** Opening DATA PROVIDED block **
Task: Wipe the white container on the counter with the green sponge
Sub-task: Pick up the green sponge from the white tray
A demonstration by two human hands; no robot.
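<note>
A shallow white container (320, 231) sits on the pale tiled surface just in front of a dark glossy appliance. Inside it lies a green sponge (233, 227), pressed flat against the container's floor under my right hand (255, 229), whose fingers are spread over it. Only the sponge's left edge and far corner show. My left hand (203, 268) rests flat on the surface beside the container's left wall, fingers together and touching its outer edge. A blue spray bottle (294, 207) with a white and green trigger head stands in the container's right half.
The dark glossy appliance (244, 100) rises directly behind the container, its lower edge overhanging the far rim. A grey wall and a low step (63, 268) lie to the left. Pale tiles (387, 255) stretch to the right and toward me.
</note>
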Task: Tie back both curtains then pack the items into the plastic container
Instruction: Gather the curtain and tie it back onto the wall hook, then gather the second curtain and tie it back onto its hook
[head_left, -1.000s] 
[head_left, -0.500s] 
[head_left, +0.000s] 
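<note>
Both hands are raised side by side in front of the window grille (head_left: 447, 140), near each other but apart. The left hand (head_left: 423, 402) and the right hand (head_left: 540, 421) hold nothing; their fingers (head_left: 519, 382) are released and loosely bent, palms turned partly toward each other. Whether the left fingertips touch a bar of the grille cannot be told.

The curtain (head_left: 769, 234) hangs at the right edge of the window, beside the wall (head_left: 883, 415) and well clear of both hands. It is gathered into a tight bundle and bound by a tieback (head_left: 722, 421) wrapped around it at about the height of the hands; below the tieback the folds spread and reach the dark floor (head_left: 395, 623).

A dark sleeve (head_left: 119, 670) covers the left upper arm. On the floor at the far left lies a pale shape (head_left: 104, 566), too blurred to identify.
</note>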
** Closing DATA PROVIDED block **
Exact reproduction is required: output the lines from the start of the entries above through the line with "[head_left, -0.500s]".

TASK ANSWER:
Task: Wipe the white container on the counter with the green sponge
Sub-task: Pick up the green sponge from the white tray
A demonstration by two human hands; no robot.
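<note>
A shallow white container (320, 231) sits on the pale tiled surface just in front of a dark glossy appliance. Inside it lies a green sponge (233, 227), pressed flat against the container's floor under my right hand (255, 229), whose fingers are spread over it. Only the sponge's left edge and far corner show. My left hand (203, 268) rests flat on the surface beside the container's left wall, fingers together and touching its outer edge. A blue spray bottle (294, 207) with a white and green trigger head stands in the container's right half.
The dark glossy appliance (244, 100) rises directly behind the container, its lower edge overhanging the far rim. A grey wall and a low step (63, 268) lie to the left. Pale tiles (387, 255) stretch to the right and toward me.
</note>
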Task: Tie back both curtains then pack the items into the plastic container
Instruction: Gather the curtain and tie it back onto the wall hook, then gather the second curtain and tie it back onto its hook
[head_left, -1.000s] 
[head_left, -0.500s] 

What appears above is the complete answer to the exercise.